▼▼▼
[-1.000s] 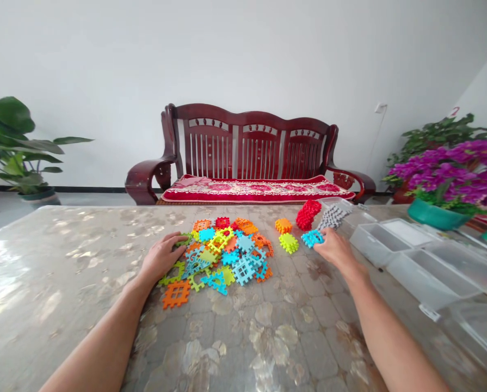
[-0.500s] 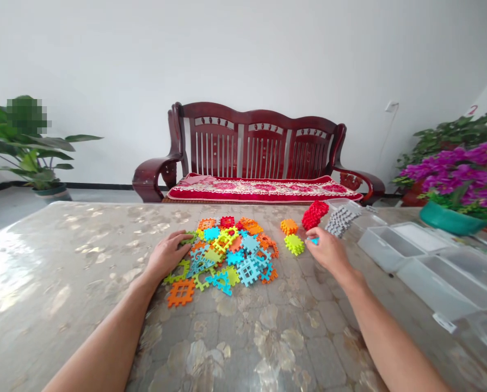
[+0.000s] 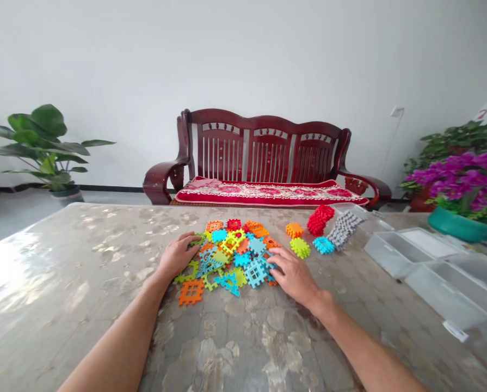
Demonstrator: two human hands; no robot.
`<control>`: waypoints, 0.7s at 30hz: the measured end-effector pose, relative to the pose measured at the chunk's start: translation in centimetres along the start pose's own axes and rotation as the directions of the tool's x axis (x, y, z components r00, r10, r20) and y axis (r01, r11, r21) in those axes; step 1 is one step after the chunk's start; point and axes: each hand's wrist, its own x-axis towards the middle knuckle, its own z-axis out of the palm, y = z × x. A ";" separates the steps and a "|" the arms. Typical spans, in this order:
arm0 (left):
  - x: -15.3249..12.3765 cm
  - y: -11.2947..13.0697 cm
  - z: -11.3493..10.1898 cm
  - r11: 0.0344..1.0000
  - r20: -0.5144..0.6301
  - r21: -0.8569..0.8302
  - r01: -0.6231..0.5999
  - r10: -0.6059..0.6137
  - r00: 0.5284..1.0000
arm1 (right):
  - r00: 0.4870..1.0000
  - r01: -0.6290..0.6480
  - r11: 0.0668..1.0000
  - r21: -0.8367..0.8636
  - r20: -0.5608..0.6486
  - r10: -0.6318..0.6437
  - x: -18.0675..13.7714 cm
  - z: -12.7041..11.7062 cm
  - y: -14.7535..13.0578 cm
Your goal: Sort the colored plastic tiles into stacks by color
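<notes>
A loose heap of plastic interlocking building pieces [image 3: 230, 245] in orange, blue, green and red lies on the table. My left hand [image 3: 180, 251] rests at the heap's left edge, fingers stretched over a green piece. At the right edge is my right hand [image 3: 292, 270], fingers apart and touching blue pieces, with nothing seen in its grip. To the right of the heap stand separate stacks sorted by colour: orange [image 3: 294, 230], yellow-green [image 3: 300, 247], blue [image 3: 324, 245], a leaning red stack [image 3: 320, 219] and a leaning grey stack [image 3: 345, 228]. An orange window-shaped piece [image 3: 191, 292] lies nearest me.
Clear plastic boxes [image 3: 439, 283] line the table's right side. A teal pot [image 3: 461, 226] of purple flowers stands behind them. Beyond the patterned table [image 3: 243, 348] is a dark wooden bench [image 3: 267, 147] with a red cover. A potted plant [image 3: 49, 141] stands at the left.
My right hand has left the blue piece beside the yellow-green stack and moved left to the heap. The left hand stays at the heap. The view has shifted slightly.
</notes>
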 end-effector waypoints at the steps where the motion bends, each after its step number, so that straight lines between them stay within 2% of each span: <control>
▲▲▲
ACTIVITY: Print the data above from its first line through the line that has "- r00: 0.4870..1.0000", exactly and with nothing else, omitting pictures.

RESULT OF THE EXERCISE:
[-1.000s] 
[-0.500s] 
[+0.000s] 
Demonstrator: two human hands; no robot.
`<control>`: waypoints, 0.7s at 30hz: the measured end-effector pose, relative to the pose measured at the chunk's start: translation in centimetres along the start pose's own axes and rotation as the directions of the tool's x axis (x, y, z components r00, r10, r20) and y axis (r01, r11, r21) in those axes; step 1 is one step after the chunk's start; point and axes: each hand's wrist, its own x-axis towards the middle knuckle, its own z-axis out of the palm, y = z × x. A ";" separates the steps and a "|" the arms. Typical spans, in this order:
arm0 (left):
  - x: -15.3249..12.3765 cm
  - y: -11.2947..13.0697 cm
  - z: -11.3493..10.1898 cm
  - r11: 0.0344..1.0000
  - r20: -0.5144..0.6301
  - r21: -0.8569..0.8302
  - r01: -0.6231..0.5999
  - r10: -0.6059..0.6137
  - r00: 0.5284..1.0000
arm1 (right):
  - r00: 0.4870..1.0000

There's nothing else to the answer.